Arranco con asco cada prenda que cubre mi piel. Cuesta, porque se pega a ella como si prácticamente se hubiera fundido... Con el calor de la ira y la frustración pueden hacerse milagros. O maldiciones. Llámalo como quieras.

Los zapatos pesan más de lo que han llegado a lastrarme jamás las botas tras más de 12 horas seguidas al pie del cañón. Al dejarlos en la taquilla, es como si se hudiese hasta el infierno. O hasta el mismísimo centro de la tierra, donde el magma espera para cargárselo todo.

Cierro casi de un portazo, pero la manga de una camisa blanca lo impide. Siempre hay un traje más incómodo que parece querer que me comporte correctamente. No entiende que soy incapaz de doblegarme a la estupidez.

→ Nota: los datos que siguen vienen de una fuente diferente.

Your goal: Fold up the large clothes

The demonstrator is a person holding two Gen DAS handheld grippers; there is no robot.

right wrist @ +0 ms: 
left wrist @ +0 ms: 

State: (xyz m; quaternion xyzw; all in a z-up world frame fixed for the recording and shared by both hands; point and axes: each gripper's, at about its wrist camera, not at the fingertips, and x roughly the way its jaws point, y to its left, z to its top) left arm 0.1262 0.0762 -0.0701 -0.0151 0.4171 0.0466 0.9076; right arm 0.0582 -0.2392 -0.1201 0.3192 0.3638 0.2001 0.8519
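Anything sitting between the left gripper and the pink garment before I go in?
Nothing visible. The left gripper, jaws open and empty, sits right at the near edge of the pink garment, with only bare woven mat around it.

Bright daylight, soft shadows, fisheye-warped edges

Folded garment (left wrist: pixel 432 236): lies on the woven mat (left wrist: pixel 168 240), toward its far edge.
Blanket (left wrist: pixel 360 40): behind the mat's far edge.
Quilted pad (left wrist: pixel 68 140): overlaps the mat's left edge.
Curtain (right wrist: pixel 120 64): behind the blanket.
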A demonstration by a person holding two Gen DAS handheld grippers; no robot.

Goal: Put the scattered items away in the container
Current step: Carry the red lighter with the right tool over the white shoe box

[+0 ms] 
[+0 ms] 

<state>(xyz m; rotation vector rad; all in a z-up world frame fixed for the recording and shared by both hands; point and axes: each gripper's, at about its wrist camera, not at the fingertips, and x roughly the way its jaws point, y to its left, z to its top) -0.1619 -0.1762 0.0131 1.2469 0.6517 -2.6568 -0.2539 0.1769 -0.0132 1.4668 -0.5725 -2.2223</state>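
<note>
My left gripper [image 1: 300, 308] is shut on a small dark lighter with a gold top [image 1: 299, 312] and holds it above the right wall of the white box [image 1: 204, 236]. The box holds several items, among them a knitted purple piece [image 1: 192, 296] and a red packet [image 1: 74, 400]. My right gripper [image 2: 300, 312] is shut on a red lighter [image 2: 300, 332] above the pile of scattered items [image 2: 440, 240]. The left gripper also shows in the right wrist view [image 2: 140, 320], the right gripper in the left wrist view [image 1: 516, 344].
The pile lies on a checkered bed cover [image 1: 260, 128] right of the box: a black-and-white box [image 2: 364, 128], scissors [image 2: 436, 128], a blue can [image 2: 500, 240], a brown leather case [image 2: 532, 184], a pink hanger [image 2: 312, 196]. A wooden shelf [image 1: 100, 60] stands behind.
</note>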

Giro las llaves y la bola de dragón tintinea contra el metal. Contengo la respiración. Todavía faltan inmensos minutos para sentirme a salvo. No es mientras salgo del vestuario, los monstruos también acechan en las profundidades. Tampoco es tras el primer tramo de escaleras, ese es su territorio de caza. Ni siquiera cuando mis deportivas mascan el asfalto a la salida, cuando mi mano se refleja en el cristal de la garita al despedirme. Es cuando cruzo. El paso de zebra me transforma en una suerte de equino salvaje, libre. Pienso en otras cosas, el espeso fuel que cubría mi cuerpo se va desintegrando y cae un poco más con cada paso.

Apenas queda nada de él cuando el chico del bar me saluda (sin importar cuánto cambie, siempre me reconoce), llevándose la mano a la cabeza, recordándome la parte positiva de mis desvelos.

Las escaleras vuelven a introducirme bajo tierra. Y cuánto más abajo, más libre me siento. Cuando abro la cremallera de la mochila y tomo entre mis brazos las letras de otros, cuando me pierdo en mundos ficticios que no son los míos... Ahí, precisamente ahí, es donde mi realidad se desvanece y comienza a crearse algo distinto.